Required action: Copy every line in the records below that contains the word "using".

□ □ □ □ □

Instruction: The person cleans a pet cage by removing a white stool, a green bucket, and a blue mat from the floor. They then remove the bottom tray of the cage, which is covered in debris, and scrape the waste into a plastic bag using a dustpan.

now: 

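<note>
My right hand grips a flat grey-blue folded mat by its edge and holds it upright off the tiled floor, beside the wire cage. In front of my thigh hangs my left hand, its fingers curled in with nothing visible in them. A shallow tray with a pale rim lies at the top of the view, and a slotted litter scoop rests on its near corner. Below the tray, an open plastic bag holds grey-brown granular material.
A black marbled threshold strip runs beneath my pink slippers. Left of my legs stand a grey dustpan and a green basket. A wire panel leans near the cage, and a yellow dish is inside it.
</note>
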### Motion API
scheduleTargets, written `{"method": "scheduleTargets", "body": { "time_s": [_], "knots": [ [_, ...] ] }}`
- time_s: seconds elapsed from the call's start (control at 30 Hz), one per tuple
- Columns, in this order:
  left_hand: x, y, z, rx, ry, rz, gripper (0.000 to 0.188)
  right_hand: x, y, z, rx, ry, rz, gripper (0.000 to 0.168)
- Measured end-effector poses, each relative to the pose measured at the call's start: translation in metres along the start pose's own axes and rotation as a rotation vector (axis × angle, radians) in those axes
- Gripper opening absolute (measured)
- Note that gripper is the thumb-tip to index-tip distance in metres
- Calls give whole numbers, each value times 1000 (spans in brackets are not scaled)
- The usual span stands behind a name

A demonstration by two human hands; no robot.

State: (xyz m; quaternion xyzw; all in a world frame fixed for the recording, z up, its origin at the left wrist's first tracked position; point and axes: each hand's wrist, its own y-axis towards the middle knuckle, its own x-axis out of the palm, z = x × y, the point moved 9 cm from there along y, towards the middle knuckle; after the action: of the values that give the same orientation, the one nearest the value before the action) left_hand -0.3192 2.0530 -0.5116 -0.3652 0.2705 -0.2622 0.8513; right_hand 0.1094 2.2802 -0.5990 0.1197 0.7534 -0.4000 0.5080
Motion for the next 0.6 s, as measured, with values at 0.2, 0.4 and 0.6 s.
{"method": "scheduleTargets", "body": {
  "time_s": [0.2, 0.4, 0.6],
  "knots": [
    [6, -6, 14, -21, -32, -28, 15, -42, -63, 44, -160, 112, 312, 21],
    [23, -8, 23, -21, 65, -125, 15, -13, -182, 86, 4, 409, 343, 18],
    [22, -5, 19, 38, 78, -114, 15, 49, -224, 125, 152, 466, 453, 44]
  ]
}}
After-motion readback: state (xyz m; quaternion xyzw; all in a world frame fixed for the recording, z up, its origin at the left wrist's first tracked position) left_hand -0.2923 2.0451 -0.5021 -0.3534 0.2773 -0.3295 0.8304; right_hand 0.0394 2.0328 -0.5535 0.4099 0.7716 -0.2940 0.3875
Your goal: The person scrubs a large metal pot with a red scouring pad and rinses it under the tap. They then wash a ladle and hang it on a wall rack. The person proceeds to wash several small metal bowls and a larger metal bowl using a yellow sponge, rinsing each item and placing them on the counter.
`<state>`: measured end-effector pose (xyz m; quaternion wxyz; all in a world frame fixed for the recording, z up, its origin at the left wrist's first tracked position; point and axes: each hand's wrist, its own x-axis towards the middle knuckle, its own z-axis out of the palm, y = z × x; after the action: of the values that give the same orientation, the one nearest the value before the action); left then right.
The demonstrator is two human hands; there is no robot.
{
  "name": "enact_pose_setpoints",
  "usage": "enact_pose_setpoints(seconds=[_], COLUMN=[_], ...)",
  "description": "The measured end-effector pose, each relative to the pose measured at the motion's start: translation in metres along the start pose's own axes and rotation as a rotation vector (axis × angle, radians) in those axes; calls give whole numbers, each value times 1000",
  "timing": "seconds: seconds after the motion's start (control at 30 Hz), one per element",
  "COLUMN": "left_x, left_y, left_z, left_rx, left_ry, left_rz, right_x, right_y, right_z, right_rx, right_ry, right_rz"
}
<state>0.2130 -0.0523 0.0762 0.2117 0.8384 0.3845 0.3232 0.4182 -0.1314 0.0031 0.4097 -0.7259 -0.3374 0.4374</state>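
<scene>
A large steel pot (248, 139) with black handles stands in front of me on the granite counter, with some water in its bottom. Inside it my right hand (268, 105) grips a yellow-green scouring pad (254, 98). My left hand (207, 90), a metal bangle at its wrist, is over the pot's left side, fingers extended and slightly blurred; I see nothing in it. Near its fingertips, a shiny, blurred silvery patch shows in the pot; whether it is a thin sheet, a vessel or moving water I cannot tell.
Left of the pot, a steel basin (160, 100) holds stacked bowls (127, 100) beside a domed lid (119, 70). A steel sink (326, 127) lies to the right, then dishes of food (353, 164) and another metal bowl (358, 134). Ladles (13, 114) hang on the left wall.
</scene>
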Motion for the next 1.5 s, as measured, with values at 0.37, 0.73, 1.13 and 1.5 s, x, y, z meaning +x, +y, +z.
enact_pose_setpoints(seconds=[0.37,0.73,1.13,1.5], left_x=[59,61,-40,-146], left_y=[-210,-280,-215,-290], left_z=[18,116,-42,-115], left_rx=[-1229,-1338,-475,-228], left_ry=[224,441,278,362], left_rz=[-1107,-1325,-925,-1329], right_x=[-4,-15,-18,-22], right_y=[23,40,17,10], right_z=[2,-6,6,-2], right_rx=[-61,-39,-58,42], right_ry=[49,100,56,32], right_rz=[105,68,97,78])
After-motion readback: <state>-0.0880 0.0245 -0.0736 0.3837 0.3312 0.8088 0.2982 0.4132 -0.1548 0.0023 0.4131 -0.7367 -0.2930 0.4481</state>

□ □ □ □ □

Exercise solution:
Instruction: The person cleans a pet cage by removing a white stool, a green bucket, and a blue mat from the floor. They then remove the bottom tray of the cage, which is covered in debris, and scrape the waste into a plastic bag using a dustpan.
Your goal: The person scrubs a large metal pot with a red scouring pad and rinses it under the tap. They then wash a ladle and hang it on a wall rack. The person proceeds to wash several small metal bowls and a larger metal bowl using a yellow sponge, rinsing each item and placing them on the counter.

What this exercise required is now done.